Discussion 11: Recommender Systems

Task

Your task is to analyze an existing recommender system that you find interesting. You should:

Perform a Scenario Design analysis as described below. Consider whether it makes sense for your selected recommender system to perform scenario design twice, once for the organization (e.g. Amazon.com) and once for the organization’s customers.
Attempt to reverse engineer what you can about the site, from the site interface and any available information that you can find on the Internet or elsewhere.
Include specific recommendations about how to improve the site’s recommendation capabilities going forward.
Create your report using an R Markdown file, and create a discussion thread with a link to the GitHub repo where your Markdown file notebook resides. You are not expected to need to write code for this discussion assignment.

Here are two examples of the kinds of papers that might be helpful backgrounders for your research in #2 above (if you had chosen amazon.com or nytimes.com as your web site):

Greg Linden, Brent Smith, and Jeremy York, “Amazon.com Recommendations: Item-to-Item Collaborative Filtering,” IEEE Internet Computing, 2003(!). https://datajobs.com/data-science-repo/Recommender-Systems-[Amazon].pdf
Alex Spangher, “Building the Next New York Times Recommendation Engine”, Aug 11, 2015. http://open.blogs.nytimes.com/2015/08/11/building-the-next-new-york-times-recommendation-engine/

Your task is to:

Identify a recommender system web site, then
Answer the three scenario design questions for this web site.

This process of guessing/reverse engineering, while inexact, will help you build out your own ability to better account for “user needs” in designing recommender systems going forward. Being able to place the customer first in your mind is a “soft skill” that is highly valued in the technical marketplace.

You may work in a small group on this discussion assignment! Please make your initial post (which includes a link to your GitHub hosted R Markdown file before our meetup on Thursday November 10th, and provide feedback to at least one of your class mates’ posts before end of day on Sunday November 13th.

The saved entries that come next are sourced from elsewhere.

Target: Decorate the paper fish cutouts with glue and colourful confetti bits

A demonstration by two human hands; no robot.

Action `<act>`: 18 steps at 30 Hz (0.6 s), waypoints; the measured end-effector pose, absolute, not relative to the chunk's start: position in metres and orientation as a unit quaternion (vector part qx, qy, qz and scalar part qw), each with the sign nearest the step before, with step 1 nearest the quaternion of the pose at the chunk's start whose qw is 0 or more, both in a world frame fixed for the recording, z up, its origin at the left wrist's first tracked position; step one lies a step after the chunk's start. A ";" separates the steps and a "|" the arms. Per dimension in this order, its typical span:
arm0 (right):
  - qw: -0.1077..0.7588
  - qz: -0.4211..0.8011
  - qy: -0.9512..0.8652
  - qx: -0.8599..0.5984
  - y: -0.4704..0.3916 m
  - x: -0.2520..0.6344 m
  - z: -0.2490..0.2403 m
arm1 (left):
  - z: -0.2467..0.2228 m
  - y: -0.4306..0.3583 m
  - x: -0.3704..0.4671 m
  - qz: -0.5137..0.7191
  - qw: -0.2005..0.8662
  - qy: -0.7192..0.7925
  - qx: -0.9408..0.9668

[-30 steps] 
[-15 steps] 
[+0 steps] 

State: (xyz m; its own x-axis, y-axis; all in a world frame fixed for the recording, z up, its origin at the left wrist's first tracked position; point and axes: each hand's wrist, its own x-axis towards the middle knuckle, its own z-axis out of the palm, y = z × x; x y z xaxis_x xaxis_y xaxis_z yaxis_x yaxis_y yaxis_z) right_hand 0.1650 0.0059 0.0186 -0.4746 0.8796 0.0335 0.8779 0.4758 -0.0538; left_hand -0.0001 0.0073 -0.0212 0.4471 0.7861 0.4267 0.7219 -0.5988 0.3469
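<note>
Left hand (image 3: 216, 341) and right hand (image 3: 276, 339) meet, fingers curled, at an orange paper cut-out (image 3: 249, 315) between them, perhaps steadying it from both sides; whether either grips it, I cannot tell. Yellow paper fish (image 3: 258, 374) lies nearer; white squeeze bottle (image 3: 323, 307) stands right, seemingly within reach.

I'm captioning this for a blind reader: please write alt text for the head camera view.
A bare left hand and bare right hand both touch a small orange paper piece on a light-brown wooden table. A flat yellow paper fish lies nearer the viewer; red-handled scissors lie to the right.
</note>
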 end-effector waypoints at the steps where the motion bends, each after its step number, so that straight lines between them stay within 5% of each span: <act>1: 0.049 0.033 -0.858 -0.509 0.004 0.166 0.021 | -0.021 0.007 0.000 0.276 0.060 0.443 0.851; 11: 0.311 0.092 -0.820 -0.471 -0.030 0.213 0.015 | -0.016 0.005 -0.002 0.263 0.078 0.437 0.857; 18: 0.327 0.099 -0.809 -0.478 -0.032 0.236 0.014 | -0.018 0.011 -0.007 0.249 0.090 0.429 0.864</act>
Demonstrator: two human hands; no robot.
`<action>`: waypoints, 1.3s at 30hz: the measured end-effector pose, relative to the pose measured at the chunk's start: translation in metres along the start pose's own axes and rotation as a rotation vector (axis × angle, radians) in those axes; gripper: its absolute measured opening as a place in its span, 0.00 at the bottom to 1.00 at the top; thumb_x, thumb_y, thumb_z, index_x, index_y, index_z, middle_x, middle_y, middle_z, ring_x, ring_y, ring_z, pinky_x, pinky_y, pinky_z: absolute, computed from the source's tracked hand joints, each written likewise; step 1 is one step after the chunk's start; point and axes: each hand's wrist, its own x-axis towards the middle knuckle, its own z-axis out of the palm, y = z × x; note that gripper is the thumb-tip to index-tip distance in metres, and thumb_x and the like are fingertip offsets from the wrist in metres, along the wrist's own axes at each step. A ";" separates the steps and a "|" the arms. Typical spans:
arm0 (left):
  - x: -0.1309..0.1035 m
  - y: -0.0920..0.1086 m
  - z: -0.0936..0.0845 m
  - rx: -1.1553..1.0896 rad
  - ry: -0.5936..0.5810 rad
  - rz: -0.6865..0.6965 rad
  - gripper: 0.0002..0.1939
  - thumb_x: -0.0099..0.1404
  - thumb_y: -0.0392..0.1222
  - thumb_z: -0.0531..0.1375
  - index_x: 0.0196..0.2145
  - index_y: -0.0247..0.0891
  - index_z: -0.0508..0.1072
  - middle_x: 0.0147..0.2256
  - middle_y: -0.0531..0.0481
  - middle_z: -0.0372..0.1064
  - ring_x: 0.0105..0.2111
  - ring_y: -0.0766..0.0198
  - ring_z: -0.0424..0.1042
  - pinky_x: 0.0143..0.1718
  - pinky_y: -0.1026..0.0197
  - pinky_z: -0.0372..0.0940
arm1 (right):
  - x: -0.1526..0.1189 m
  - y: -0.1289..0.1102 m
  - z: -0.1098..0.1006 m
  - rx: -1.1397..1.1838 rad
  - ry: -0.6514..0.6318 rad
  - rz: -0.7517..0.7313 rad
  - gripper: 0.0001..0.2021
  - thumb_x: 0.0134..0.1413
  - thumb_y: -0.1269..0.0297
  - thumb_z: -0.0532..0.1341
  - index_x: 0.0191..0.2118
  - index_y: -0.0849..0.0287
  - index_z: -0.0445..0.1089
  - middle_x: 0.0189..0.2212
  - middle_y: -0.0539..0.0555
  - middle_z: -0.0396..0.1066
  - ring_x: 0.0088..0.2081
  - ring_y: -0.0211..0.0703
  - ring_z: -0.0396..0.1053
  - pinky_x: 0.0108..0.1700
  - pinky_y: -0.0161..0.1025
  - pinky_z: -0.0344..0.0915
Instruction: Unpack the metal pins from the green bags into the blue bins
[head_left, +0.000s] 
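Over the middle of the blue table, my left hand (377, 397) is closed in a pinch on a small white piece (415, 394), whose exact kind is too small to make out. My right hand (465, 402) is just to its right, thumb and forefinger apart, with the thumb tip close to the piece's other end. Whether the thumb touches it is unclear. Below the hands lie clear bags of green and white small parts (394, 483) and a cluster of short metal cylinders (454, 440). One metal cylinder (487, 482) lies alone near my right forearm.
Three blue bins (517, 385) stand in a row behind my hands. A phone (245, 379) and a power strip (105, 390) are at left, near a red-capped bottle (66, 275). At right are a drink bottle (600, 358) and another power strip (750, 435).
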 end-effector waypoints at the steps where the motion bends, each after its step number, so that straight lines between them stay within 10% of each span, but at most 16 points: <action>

Your feedback should include at least one additional reference and/or constructive suggestion.

Solution

In “honor” of the US Presidential election, the recommender system website I chose was:

http://www.isidewith.com/

The site asks users a series of questions related to political issues along with a weighting for “how important is this to you?”. After answering the questions, the Presidential candidate that best matches how one has answered the quiz is output as a recommendation for how one should vote. For example, if my answers are most similar to the positions taken by Hillary Clinton (say 70%), followed by Gary Johnson (65%), then I should vote for Hillary Clinton as she is the candidate that best matches my political beliefs.

1. Scenario Design

Here are the scenario design questions with answers:

What are the target users?

Answer: Likely US voters that are unsure of who to vote for or how their political beliefs match those beliefs of the candidates/parties running for the Presidency of the United States.
What are their key goals?

Answer: to determine who they should vote for based on how similar their political beliefs are to the various candidates running for the office of the president. To learn more about the political views of the various candidates running for office.
How can I help them accomplish their goals?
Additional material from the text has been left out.